Je n’ai plus de larmes et je ne veux en verser car je veux te célébrer. Ce soir, en quittant la réunion, j’écouterai The Animals interpréter House of the Rising Sun en t’imaginant la chanter. Je nous reverrai dans le jardin au milieu des rosiers et des néfliers. J’imaginerai la bande et toi au milieu. Ta voix douce et tes sourires en biais.
La vie n’a pas été une partie de plaisir. Mais tu ne t’es jamais plaint, bien au contraire. Quand cela devenait difficile tu te retranchais et vivais entouré d’équations car la physique était vraiment ton ancre avec ce monde.

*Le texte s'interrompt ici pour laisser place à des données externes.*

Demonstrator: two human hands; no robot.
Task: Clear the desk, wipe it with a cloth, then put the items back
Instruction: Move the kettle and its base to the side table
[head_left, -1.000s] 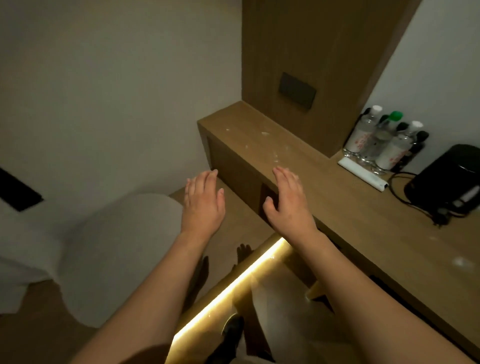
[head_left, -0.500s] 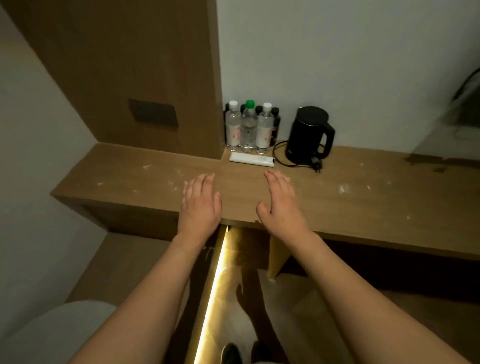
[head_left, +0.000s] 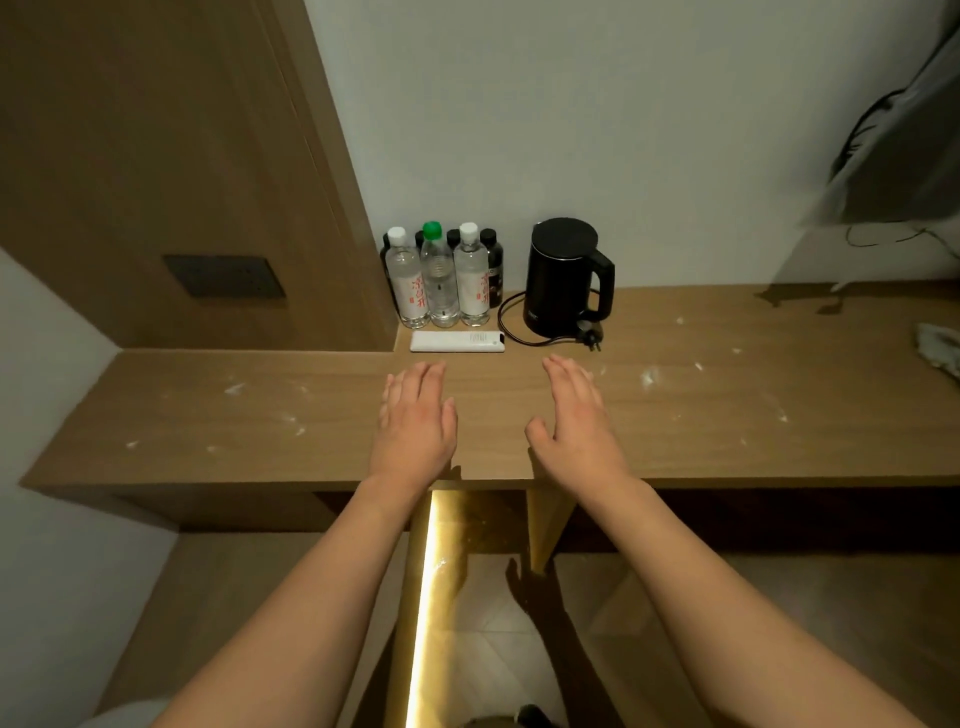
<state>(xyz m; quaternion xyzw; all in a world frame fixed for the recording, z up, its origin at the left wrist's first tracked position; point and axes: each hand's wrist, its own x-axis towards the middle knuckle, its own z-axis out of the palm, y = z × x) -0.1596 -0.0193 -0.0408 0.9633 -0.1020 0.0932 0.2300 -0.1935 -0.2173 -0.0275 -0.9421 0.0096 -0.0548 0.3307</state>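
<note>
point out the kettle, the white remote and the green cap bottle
kettle (head_left: 563, 275), head view, middle of its black body
white remote (head_left: 457, 342), head view, middle of its top face
green cap bottle (head_left: 439, 283), head view, clear body below the cap

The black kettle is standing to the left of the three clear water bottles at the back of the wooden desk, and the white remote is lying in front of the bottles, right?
Not quite. The head view shows the black kettle standing to the right of the three clear water bottles, not left. The rest holds: they stand at the back of the wooden desk, with the white remote lying in front of the bottles.
</note>
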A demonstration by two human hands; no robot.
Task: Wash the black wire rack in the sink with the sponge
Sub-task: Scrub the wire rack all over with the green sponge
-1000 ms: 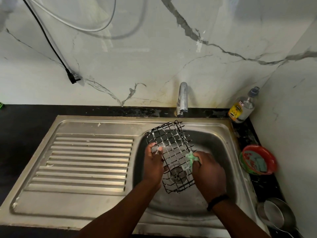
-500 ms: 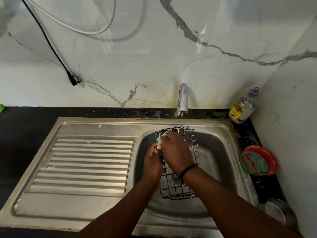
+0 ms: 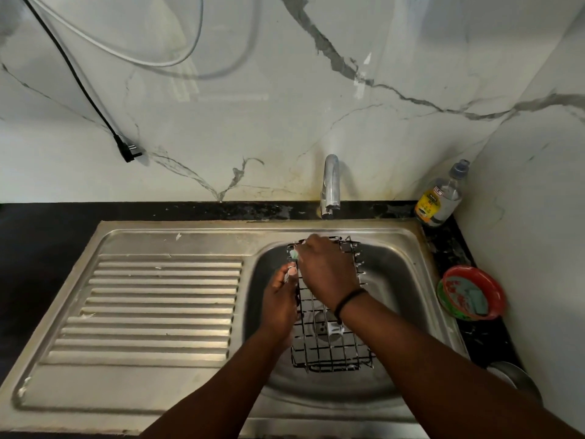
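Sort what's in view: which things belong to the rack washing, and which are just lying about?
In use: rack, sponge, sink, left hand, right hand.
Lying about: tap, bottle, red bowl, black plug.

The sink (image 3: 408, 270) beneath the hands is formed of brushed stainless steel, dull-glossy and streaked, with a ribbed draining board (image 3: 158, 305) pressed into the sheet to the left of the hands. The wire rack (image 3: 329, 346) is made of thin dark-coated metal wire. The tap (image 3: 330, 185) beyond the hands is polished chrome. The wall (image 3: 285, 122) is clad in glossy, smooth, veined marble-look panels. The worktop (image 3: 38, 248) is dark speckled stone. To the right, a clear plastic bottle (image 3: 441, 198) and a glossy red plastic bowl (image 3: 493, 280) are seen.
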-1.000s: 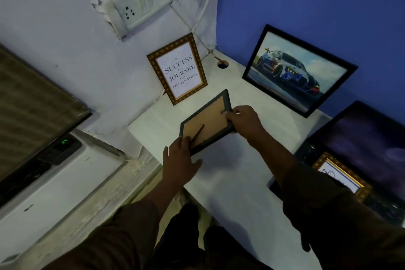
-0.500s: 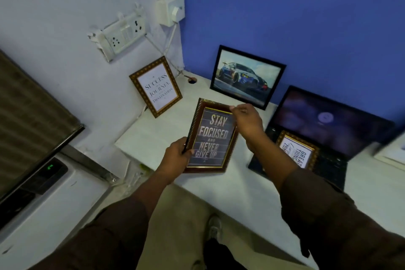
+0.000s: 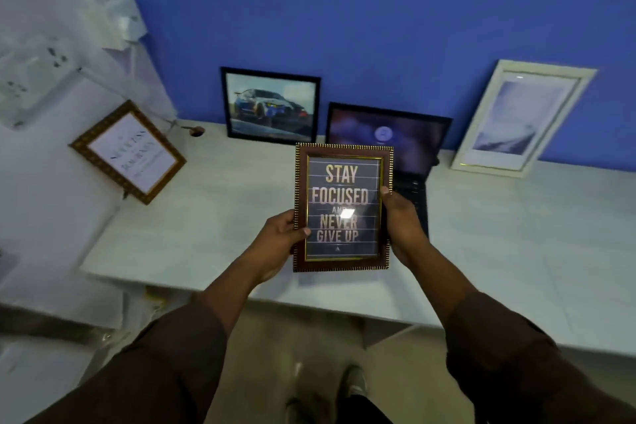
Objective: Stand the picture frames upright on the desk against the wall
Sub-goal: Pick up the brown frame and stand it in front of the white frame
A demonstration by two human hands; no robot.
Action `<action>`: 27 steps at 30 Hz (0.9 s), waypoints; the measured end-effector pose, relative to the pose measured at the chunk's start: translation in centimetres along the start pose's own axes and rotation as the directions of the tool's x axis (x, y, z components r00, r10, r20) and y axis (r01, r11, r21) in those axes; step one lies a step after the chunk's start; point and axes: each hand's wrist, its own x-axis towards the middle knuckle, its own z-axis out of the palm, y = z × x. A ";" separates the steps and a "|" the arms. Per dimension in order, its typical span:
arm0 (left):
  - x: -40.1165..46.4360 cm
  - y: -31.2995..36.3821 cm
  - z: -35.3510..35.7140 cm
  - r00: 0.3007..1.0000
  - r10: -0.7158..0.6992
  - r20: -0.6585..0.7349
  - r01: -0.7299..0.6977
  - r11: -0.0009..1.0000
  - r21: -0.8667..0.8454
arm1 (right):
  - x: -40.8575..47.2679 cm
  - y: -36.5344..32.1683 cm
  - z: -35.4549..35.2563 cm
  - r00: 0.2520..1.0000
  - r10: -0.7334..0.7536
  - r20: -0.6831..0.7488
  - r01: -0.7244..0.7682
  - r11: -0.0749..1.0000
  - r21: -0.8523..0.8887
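I hold a brown frame with a gold beaded edge (image 3: pixel 344 162), reading "STAY FOCUSED AND NEVER GIVE UP", face up above the white desk (image 3: pixel 213 224). My left hand (image 3: pixel 278 241) grips its left edge and my right hand (image 3: pixel 401 220) grips its right edge. Against the blue wall stand a black-framed car picture (image 3: pixel 271 105) and a white-framed pale picture (image 3: pixel 519 117). A gold-framed quote (image 3: pixel 129 151) leans against the white wall at the left.
An open laptop (image 3: pixel 406 134) sits on the desk behind the held frame, partly hidden by it. A socket board (image 3: pixel 32 76) and a plug with a cable are on the white wall. My feet (image 3: pixel 347 385) show below the desk's front edge.
The frame was turned from back side up to face up and lifted toward me. My view swung right, so the white frame came into sight; the small gold frame on the laptop is now hidden.
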 end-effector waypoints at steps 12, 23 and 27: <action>8.8 3.9 18.8 0.946 -0.223 0.237 0.257 0.959 -0.123 | 1.0 0.3 -18.0 0.963 -0.070 -0.260 0.049 0.995 -0.088; 20.3 4.9 36.4 0.940 -0.309 0.143 0.338 0.903 -0.266 | 8.8 -1.0 -34.6 0.981 -0.015 -0.196 0.012 1.000 -0.017; 24.4 4.3 40.6 0.930 -0.355 0.098 0.368 0.885 -0.284 | 11.7 -0.7 -39.0 0.985 0.036 -0.169 -0.037 0.999 0.002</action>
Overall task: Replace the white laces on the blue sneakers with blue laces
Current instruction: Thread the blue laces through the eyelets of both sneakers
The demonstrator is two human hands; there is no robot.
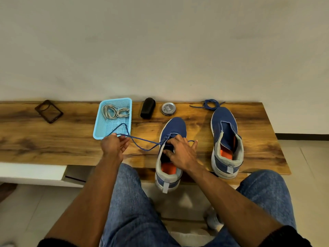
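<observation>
Both hands are at work on the near sneaker (170, 152), just below the middle of the frame. Left hand (114, 145) has its fingers curled around the blue lace (142, 139) and draws it out to the left, with a loop of lace lying over the corner of the light blue basket (99, 122). Right hand (183, 150) rests on the sneaker's throat with fingers spread, thumb tucked at the tongue opening; whether it pinches the lace's short end there I cannot tell.

That sneaker's long axis runs from the near desk (71, 145) edge, where the heel overhangs, up toward the wall. The lace leaves the lowest eyelets near the toe and runs leftward, roughly across that axis, so the left hand is the nearer one to feed the next eyelet, which lies just beside the right hand's fingers.

Only the first crossing looks threaded. The 2nd sneaker (226, 139), to the right, has no lace; the 2nd blue lace (210, 104) lies coiled just beyond its toe. The white laces (115, 111) sit in the basket.

A round tin (168, 108) at upper centre carries a label too small to read.
</observation>
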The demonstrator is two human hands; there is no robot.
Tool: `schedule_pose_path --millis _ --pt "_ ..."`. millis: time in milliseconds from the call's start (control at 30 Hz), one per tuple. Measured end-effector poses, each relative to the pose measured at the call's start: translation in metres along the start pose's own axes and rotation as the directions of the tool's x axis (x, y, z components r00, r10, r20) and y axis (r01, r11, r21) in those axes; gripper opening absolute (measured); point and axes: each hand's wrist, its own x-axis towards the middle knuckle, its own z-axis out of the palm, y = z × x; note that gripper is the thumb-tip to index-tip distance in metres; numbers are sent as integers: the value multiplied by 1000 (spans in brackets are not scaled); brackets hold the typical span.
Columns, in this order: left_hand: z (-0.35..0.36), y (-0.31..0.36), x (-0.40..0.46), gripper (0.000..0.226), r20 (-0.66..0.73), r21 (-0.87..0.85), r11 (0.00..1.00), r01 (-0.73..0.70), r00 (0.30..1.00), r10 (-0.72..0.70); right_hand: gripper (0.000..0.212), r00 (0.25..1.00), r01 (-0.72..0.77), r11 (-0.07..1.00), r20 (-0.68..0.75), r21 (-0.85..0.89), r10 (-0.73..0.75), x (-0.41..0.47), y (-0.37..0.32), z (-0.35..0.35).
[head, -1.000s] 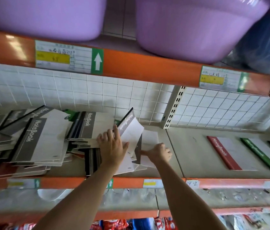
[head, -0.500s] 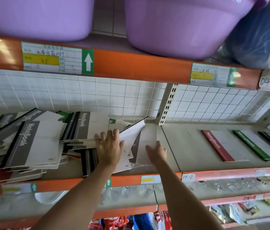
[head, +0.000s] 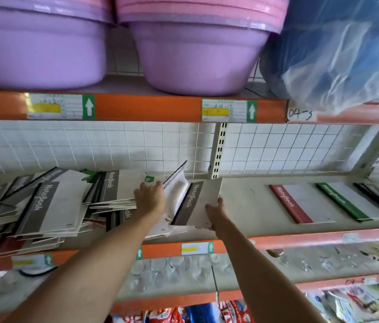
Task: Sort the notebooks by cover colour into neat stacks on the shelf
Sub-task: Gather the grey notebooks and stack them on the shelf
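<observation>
— Right, which one's in hand?
— Right hand [head: 216, 212] grips the grey-spined white notebook [head: 199, 202] by its edge, just above the cream metal shelf [head: 249, 206].
— Left hand [head: 150, 198]?
— Fingers spread, propping an open notebook [head: 175, 187] by the messy pile [head: 51, 201].

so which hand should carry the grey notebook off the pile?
Right. The right hand already grips the grey notebook at its right edge, on the side toward the sorted red notebook. The left hand rests on the messy pile, steadying it.

Right hand [head: 216, 214] grips grey notebook [head: 201, 203] — left hand [head: 150, 198] lifts covers.
</observation>
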Motion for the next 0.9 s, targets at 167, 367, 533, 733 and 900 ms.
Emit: schedule_pose_path --millis 167,367,533,733,900 --pt "-15 43 -13 31 26 -124 992 23 999 -20 29 986 145 986 -71 -82 -151 1 -10 -48" --pt "-30 111 -32 26 85 -270 956 110 992 -90 23 970 199 979 -135 -46 -204 4 -15 -114" --pt "-34 181 -46 22 102 -333 927 174 984 -148 28 960 204 976 -178 -75 -214 6 2 -189" --pt "-22 272 -65 28 118 -369 912 180 982 -146 31 948 168 973 -246 -155 -203 5 23 -288" --pt "-12 338 -84 30 139 -366 920 143 985 -98 28 934 122 972 -307 -201 -181 9 37 -357"
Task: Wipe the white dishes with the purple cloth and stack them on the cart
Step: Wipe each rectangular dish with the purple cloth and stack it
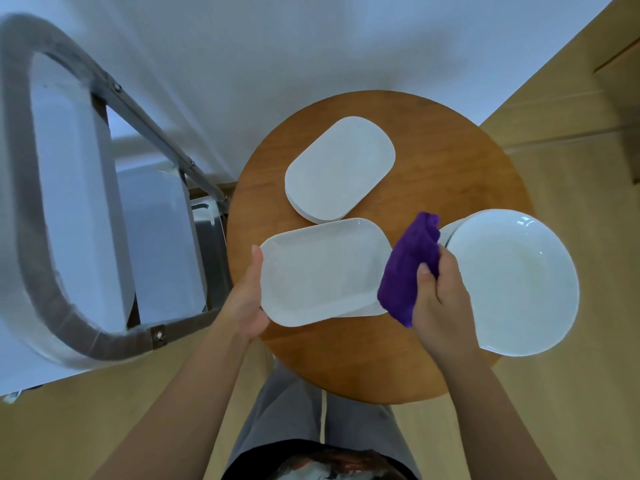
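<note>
A white rectangular dish (318, 271) is held at its left end by my left hand (247, 299), just above the round wooden table (450, 161). Another white dish edge shows beneath it. My right hand (443, 303) grips the bunched purple cloth (408, 268) at the dish's right end, touching it. A stack of white rectangular dishes (339, 168) lies upside down behind. Round white plates (516, 278) are stacked at the table's right edge. The cart (207, 244) stands to the left, with a grey handle (38, 271) and a metal shelf.
A white wall runs behind the table and cart. Light wooden floor surrounds the table, with wooden furniture at the far right. My legs in grey trousers stand against the table's near edge.
</note>
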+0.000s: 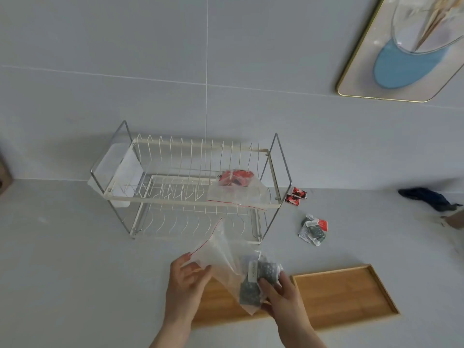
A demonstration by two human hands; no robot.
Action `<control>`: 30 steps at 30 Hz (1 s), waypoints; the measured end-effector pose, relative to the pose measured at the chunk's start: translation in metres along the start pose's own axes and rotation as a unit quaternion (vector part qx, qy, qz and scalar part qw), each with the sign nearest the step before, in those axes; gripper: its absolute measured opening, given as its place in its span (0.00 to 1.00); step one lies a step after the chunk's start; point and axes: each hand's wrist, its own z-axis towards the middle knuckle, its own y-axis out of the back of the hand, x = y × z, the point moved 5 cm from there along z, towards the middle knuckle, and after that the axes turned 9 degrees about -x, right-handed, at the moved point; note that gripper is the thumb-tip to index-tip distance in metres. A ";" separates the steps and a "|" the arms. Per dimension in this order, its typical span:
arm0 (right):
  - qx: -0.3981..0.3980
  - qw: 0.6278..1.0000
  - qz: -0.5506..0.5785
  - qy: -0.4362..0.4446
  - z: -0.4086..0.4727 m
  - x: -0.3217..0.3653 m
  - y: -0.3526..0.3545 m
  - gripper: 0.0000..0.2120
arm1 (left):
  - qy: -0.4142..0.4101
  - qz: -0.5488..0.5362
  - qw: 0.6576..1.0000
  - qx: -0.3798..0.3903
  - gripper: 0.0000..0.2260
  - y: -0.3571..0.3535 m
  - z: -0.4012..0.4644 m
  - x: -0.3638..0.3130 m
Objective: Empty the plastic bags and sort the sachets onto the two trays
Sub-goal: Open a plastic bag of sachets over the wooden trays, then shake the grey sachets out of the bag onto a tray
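Held low in the centre of the frame over two wooden trays: a clear plastic bag (pixel 226 267) with a red zip line, gripped at both ends, apparently so its contents can be worked toward the opening. Left hand (pixel 184 280) pinching the mouth end between thumb and fingers, just below the red strip. Right hand (pixel 278 290) closed around the loaded bottom corner, bunching the film about a clump of grey sachets (pixel 258 280) inside. Bag tilted, mouth up and to the left, so nothing spilling yet.

Right tray (pixel 346 292), lower right, bare and ready for sorting. Left tray (pixel 216 305) mostly hidden behind bag and hands, contents not visible.

Centre frame, a white wire dish rack (pixel 185 187) on the pale counter (pixel 62 247); resting on its upper tier, right end, a second bag (pixel 234 183) holding red sachets, seemingly unopened.

Right of the rack, loose on the counter: two red sachets (pixel 296 196) side by side, and nearer the trays a small heap of grey sachets with one red (pixel 313 229). Sachets small, flat, foil-like, crinkled at the edges; grey ones dotted with a light pattern.

Judged early in the task: trays unfilled so far as can be seen.
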 end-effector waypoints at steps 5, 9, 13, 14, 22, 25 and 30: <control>0.018 0.976 -0.200 0.079 0.017 0.025 0.016 0.12 | -0.192 0.158 0.966 -0.064 0.28 0.008 0.009 -0.028; 0.043 0.922 -0.357 0.146 0.032 0.040 0.007 0.08 | -0.283 0.294 0.909 0.087 0.27 -0.029 0.006 -0.040; 0.067 0.857 -0.458 0.225 0.038 0.053 -0.009 0.11 | -0.276 0.374 0.868 0.176 0.32 -0.066 0.001 -0.027; 0.076 0.849 -0.462 0.245 0.038 0.056 -0.012 0.12 | -0.267 0.382 0.866 0.182 0.32 -0.072 -0.001 -0.022; 0.129 0.767 -0.526 0.345 0.035 0.067 -0.021 0.09 | -0.276 0.362 0.883 0.117 0.16 -0.083 -0.003 -0.015; 0.117 0.771 -0.507 0.368 0.034 0.070 -0.017 0.08 | -0.258 0.337 0.895 0.137 0.08 -0.082 0.000 -0.016; 0.076 0.831 -0.436 0.337 0.039 0.068 -0.006 0.03 | -0.234 0.308 0.910 0.151 0.11 -0.082 0.003 -0.015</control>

Bein, voilà, je ne sais quoi dire et d’ailleurs il n’y a rien à dire. J’ai parlé à ta femme, mais pas à ta petite qui est presque une jeune fille aujourd’hui.
Je vais faire comme lorsque plus jeune, tu me disais bon on respire un bon coup, on ferme les yeux, on les ouvre et on contemple le ciel étoilé de Marrakesh. Tu prenais alors ta guitare et je me trouvais la plus chanceuse au monde d’avoir un oncle aussi cool que toi.
So long, Ramzi, tu nous manques déjà atrocement.